• Task requirements
Any images in the material are to be dropped while every line is retyped exactly.

────────────────

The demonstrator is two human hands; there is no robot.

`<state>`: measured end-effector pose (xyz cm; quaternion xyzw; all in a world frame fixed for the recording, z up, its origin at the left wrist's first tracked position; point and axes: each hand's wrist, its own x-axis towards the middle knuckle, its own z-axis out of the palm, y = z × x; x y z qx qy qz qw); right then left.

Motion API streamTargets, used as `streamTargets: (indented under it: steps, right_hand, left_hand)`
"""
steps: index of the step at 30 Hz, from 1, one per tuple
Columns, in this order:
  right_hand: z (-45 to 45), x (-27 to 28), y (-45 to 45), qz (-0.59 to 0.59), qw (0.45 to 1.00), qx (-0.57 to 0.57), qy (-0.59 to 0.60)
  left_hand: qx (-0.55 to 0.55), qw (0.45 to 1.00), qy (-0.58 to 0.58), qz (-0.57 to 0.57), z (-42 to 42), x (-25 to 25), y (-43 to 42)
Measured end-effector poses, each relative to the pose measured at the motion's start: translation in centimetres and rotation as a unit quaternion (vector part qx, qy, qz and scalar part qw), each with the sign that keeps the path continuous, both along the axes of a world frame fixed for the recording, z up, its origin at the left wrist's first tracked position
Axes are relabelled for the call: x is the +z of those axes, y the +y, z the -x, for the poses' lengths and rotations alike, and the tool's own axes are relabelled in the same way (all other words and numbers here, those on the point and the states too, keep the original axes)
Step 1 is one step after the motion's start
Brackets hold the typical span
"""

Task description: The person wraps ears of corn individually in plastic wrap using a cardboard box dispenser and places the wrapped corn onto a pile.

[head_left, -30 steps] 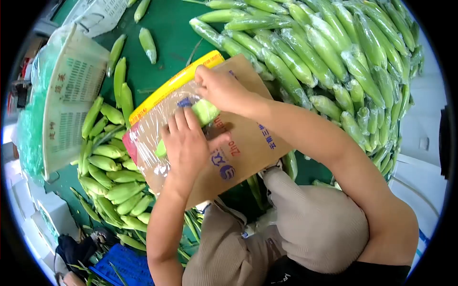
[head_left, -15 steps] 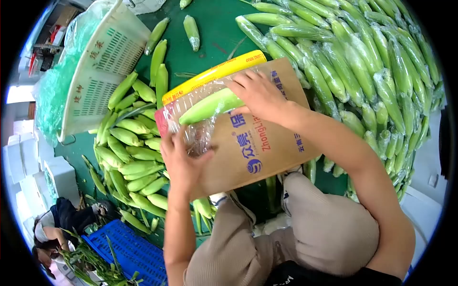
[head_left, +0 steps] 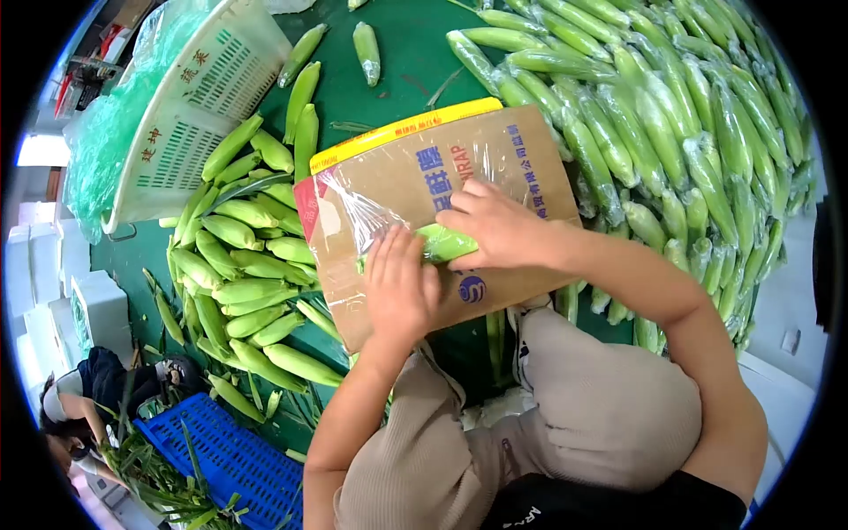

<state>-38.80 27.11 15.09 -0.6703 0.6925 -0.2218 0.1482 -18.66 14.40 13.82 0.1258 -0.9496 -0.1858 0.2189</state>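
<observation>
A green ear of corn (head_left: 448,242) lies across the brown cardboard box (head_left: 530,190), partly covered by my hands. My left hand (head_left: 397,287) curls over its left end, fingers pressed together. On the other end, my right hand (head_left: 499,225) grips the corn between thumb and fingers. Clear cling film (head_left: 356,205) stretches, bunched and shiny, from the corn up to the box's upper left edge. A yellow strip printed with red letters (head_left: 406,130) runs along the far edge of the box.
Unwrapped corn (head_left: 234,231) is piled to the left, beside a tipped white basket (head_left: 168,132) with green plastic. Film-wrapped corn (head_left: 636,132) fills the right. At lower left are a blue crate (head_left: 230,459) and another person (head_left: 88,402) near leaves.
Both hands have brought the corn down the box, toward me, drawing the film along. My left hand has moved from beside the film onto the corn's left end.
</observation>
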Motion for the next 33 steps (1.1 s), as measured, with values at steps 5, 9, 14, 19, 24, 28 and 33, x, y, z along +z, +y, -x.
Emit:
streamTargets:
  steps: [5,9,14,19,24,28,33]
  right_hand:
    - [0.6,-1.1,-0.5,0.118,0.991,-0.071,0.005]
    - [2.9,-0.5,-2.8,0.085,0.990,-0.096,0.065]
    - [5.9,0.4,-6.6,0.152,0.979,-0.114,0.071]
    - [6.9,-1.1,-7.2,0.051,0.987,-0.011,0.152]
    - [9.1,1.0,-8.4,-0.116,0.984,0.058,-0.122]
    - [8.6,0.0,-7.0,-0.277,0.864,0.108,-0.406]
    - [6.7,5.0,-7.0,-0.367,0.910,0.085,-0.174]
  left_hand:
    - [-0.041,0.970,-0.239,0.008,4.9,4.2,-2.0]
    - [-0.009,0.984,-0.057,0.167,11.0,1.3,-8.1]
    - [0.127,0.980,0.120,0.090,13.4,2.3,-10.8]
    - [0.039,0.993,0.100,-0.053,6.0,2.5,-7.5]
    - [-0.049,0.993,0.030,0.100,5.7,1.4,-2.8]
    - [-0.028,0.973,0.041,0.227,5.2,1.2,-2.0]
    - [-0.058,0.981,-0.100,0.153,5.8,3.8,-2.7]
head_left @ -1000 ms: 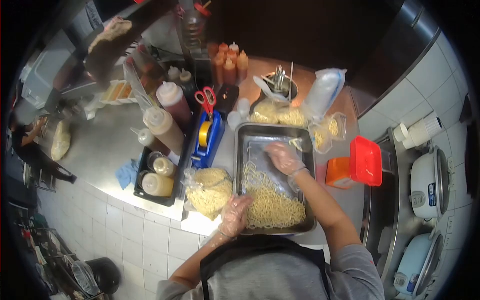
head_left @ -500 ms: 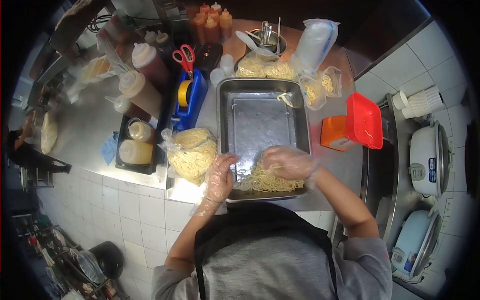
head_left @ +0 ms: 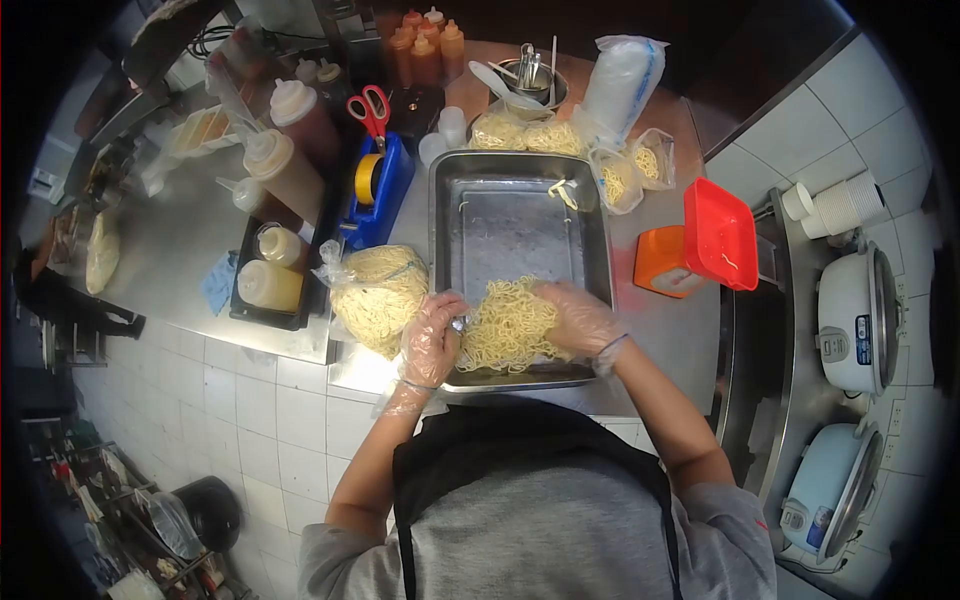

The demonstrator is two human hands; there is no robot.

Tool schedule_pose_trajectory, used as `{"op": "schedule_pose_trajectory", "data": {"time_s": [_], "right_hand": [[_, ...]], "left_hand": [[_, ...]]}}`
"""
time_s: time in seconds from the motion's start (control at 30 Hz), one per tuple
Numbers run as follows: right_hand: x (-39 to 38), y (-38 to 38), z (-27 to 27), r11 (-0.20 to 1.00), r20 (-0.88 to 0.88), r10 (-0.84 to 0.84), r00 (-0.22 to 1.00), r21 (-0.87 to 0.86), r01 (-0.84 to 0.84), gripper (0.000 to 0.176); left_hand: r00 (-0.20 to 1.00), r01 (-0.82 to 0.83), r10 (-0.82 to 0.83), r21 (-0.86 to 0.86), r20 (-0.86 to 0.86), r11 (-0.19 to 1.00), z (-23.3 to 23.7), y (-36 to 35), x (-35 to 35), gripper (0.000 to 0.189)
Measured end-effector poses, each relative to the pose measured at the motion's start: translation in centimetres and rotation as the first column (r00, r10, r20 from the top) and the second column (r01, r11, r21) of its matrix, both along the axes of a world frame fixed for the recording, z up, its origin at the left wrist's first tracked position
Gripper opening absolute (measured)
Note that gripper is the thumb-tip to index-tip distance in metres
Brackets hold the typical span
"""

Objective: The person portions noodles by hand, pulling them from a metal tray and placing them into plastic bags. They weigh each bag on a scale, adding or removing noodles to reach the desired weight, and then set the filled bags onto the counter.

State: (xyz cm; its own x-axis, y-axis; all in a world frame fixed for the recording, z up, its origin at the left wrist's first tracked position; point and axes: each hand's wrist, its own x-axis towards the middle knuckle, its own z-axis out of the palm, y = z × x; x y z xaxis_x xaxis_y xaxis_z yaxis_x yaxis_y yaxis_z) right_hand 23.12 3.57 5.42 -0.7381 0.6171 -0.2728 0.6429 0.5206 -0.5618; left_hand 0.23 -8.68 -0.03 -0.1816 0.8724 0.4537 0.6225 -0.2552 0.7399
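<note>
A loose heap of yellow noodles (head_left: 510, 325) lies in the near part of a metal tray (head_left: 604, 235). My right hand (head_left: 578, 320), in a clear plastic glove, grips the heap's right side, with its fingertips partly hidden among the strands. At the tray's near left, my gloved left hand (head_left: 431, 342) has its fingers curled beside the noodles. Something shiny shows by its fingertips, too small to name. A few pale noodle strands (head_left: 564, 193) lie in the tray's far right corner. Left of the tray, a tied clear bag of noodles (head_left: 380, 300) sits close to my left hand.
Beyond the tray are small noodle bags (head_left: 555, 138) and a roll of plastic bags (head_left: 622, 90). A blue tape dispenser (head_left: 385, 195) with red scissors (head_left: 370, 108) and several squeeze bottles stand left. A red container (head_left: 720, 235) stands right. Another person (head_left: 70, 290) is far left.
The noodle heap is now bunched higher and further left in the tray. My right hand has moved from above the noodles to their right side. My left hand has shifted slightly.
</note>
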Motion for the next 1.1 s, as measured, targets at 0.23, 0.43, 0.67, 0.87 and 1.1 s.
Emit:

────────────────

• Exercise output
The demonstrator is two human hands; there is no robot.

`<state>`: measured end-effector pose (xyz cm; quaternion xyzw; all in a world frame fixed for the recording, z up, its origin at the left wrist's first tracked position; point and axes: each hand's wrist, its own x-axis towards the middle knuckle, its own z-axis out of the palm, y = z × x; x y z qx qy qz qw); right then left.

Motion API streamTargets, used as `streamTargets: (indented under it: steps, right_hand, left_hand)`
"""
steps: index of the step at 30 Hz, from 1, one per tuple
Columns, in this order:
  right_hand: z (-45 to 45), x (-27 to 28), y (-45 to 45), qz (-0.59 to 0.59), qw (0.45 to 1.00), qx (-0.57 to 0.57), qy (-0.59 to 0.60)
  left_hand: qx (-0.55 to 0.55), qw (0.45 to 1.00), qy (-0.58 to 0.58), qz (-0.57 to 0.57), z (-42 to 42), x (-25 to 25), y (-43 to 42)
Measured end-effector poses, each relative to the pose measured at the motion's start: translation in centimetres and rotation as a unit quaternion (vector part qx, qy, qz and scalar part qw), each with the sign that keeps the path continuous, both along the axes of a world frame fixed for the recording, z up, its origin at the left wrist's first tracked position
Axes are relabelled for the call: x is the +z of those axes, y the +y, z the -x, for the poses' lengths and rotations alike, and the tool's own axes are relabelled in the same way (all other words and numbers here, those on the point and the states too, keep the original axes)
Step 1 is one step after the motion's start
Brackets hold the typical span
"""

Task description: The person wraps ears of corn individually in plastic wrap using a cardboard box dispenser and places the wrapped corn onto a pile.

[head_left, -30 steps] 
[head_left, -15 steps] 
[head_left, +0 steps] 

<state>-38.80 27.11 15.09 -0.6703 0.6925 -0.2218 0.1482 -18.66 14.40 13.82 0.1258 -0.9496 -0.1858 0.2189</state>
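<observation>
A green ear of corn (head_left: 448,242) lies across the brown cardboard box (head_left: 530,190), partly covered by my hands. My left hand (head_left: 397,287) curls over its left end, fingers pressed together. On the other end, my right hand (head_left: 499,225) grips the corn between thumb and fingers. Clear cling film (head_left: 356,205) stretches, bunched and shiny, from the corn up to the box's upper left edge. A yellow strip printed with red letters (head_left: 406,130) runs along the far edge of the box.
Unwrapped corn (head_left: 234,231) is piled to the left, beside a tipped white basket (head_left: 168,132) with green plastic. Film-wrapped corn (head_left: 636,132) fills the right. At lower left are a blue crate (head_left: 230,459) and another person (head_left: 88,402) near leaves.
Both hands have brought the corn down the box, toward me, drawing the film along. My left hand has moved from beside the film onto the corn's left end.
</observation>
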Motion for the next 33 steps (1.1 s), as measured, with values at steps 5, 9, 14, 19, 24, 28 and 33, x, y, z along +z, +y, -x.
Emit:
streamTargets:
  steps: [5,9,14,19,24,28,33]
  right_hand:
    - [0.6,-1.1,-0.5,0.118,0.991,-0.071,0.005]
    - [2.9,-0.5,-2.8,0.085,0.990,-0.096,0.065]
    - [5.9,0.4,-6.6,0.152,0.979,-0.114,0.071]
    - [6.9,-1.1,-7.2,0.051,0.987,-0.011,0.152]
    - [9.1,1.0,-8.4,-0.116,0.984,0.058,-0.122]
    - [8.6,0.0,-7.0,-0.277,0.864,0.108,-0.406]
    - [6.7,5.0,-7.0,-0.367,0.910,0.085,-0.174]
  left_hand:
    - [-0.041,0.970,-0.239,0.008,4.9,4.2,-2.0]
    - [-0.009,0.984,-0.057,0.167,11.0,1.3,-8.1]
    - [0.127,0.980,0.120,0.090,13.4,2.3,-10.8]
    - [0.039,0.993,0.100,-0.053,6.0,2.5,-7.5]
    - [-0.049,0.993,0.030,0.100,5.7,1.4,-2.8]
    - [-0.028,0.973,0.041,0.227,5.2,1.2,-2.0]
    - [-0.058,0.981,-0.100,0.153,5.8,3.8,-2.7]
head_left @ -1000 ms: 
head_left @ -500 ms: 
head_left @ +0 ms: 

The demonstrator is two human hands; there is no robot.

Tool schedule_pose_trajectory, used as `{"op": "schedule_pose_trajectory", "data": {"time_s": [_], "right_hand": [[_, ...]], "left_hand": [[_, ...]]}}`
"""
time_s: time in seconds from the motion's start (control at 30 Hz), one per tuple
Numbers run as follows: right_hand: x (-39 to 38), y (-38 to 38), z (-27 to 27), r11 (-0.20 to 1.00), r20 (-0.88 to 0.88), r10 (-0.84 to 0.84), r00 (-0.22 to 1.00), r21 (-0.87 to 0.86), r01 (-0.84 to 0.84), gripper (0.000 to 0.176); left_hand: r00 (-0.20 to 1.00), r01 (-0.82 to 0.83), r10 (-0.82 to 0.83), r21 (-0.86 to 0.86), r20 (-0.86 to 0.86), r11 (-0.19 to 1.00), z (-23.3 to 23.7), y (-36 to 35), x (-35 to 35), gripper (0.000 to 0.189)
Measured end-effector poses, each relative to the pose measured at the motion's start: translation in centimetres and rotation as the first column (r00, r10, r20 from the top) and the second column (r01, r11, r21) of its matrix, both along the axes of a world frame fixed for the recording, z up, its origin at the left wrist's first tracked position
Gripper opening absolute (measured)
Note that gripper is the thumb-tip to index-tip distance in metres
Brackets hold the typical span
"""

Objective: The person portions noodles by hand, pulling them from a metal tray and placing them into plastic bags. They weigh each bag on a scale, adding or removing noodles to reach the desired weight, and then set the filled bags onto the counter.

State: (xyz cm; its own x-axis, y-axis; all in a world frame fixed for the recording, z up, its origin at the left wrist's first tracked position; point and axes: each hand's wrist, its own x-axis towards the middle knuckle, its own z-axis out of the palm, y = z × x; x y z xaxis_x xaxis_y xaxis_z yaxis_x yaxis_y yaxis_z) right_hand 23.12 3.57 5.42 -0.7381 0.6171 -0.2728 0.6429 0.5206 -0.5618; left_hand 0.23 -8.68 -0.03 -0.1816 0.8724 0.4537 0.6225 -0.2552 0.7399
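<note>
A loose heap of yellow noodles (head_left: 510, 325) lies in the near part of a metal tray (head_left: 604, 235). My right hand (head_left: 578, 320), in a clear plastic glove, grips the heap's right side, with its fingertips partly hidden among the strands. At the tray's near left, my gloved left hand (head_left: 431, 342) has its fingers curled beside the noodles. Something shiny shows by its fingertips, too small to name. A few pale noodle strands (head_left: 564, 193) lie in the tray's far right corner. Left of the tray, a tied clear bag of noodles (head_left: 380, 300) sits close to my left hand.
Beyond the tray are small noodle bags (head_left: 555, 138) and a roll of plastic bags (head_left: 622, 90). A blue tape dispenser (head_left: 385, 195) with red scissors (head_left: 370, 108) and several squeeze bottles stand left. A red container (head_left: 720, 235) stands right. Another person (head_left: 70, 290) is far left.
The noodle heap is now bunched higher and further left in the tray. My right hand has moved from above the noodles to their right side. My left hand has shifted slightly.
</note>
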Motion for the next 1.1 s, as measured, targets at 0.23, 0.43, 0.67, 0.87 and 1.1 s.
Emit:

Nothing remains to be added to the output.